3 · To examine then all the views held about happiness is superfluous, for children, sick people, and the insane all have views, but no sane person would [30] dispute over them; for such persons need not argument but years in which they may change, or else medical or political correction—for medicine, no less than whipping, is a correction.

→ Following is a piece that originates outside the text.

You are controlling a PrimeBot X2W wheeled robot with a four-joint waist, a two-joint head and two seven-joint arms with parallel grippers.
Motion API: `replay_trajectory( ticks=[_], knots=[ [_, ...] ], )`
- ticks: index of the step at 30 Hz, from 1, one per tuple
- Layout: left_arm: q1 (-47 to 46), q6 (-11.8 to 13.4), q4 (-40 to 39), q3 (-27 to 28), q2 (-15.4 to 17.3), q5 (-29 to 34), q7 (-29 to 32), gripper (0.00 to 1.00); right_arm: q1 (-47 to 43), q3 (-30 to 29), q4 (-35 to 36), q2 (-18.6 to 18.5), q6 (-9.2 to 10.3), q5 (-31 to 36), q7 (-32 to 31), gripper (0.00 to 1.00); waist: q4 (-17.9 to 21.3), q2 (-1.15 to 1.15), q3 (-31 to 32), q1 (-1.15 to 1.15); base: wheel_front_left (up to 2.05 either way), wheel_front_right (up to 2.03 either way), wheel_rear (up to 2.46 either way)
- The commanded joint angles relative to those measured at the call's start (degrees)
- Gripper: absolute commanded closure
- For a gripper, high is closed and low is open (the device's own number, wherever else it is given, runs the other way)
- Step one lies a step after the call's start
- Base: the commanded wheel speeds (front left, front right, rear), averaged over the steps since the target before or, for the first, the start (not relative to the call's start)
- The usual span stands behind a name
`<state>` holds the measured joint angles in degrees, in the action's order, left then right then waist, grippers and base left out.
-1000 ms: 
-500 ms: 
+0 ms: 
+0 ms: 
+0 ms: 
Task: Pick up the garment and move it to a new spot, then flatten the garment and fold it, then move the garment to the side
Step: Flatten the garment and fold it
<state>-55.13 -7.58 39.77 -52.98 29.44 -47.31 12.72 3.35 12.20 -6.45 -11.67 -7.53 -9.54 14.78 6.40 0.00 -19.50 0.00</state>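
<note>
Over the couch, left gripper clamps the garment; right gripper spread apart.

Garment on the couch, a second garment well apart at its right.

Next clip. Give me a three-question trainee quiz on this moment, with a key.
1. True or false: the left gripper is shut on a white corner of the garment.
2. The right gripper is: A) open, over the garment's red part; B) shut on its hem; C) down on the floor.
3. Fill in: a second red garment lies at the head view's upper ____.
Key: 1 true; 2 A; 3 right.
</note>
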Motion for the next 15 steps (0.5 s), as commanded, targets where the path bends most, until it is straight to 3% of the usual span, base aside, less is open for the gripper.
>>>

Similarly we have not to consider the views of the multitude (for they talk without consideration about almost everything, and most about happiness); [1215a1] for it is absurd to apply argument to those who need not argument but experience. But since every study has its special problems, evidently there are such relating to the best life and best existence; it is well to examine these opinions, for a [5] disputant’s refutation of what is opposed to his arguments is a demonstration of the argument itself.
Further, it is proper not to neglect these considerations, especially with a view to that at which all inquiry should be directed, viz. the causes that enable us to share in the good and noble life—if any one finds it invidious to call it the blessed [10] life—and with a view to the hope we may have of attaining each good. For if the good life consists in what is due to fortune or nature, it would be something that many cannot hope for, since its acquisition is not in their power, nor attainable by their care or activity; but if it depends on the individual and his personal acts being [15] of a certain character, then the supreme good would be both more general and more divine, more general because more would be able to possess it, more divine because happiness would then be the prize offered to those who make themselves and their acts of a certain character.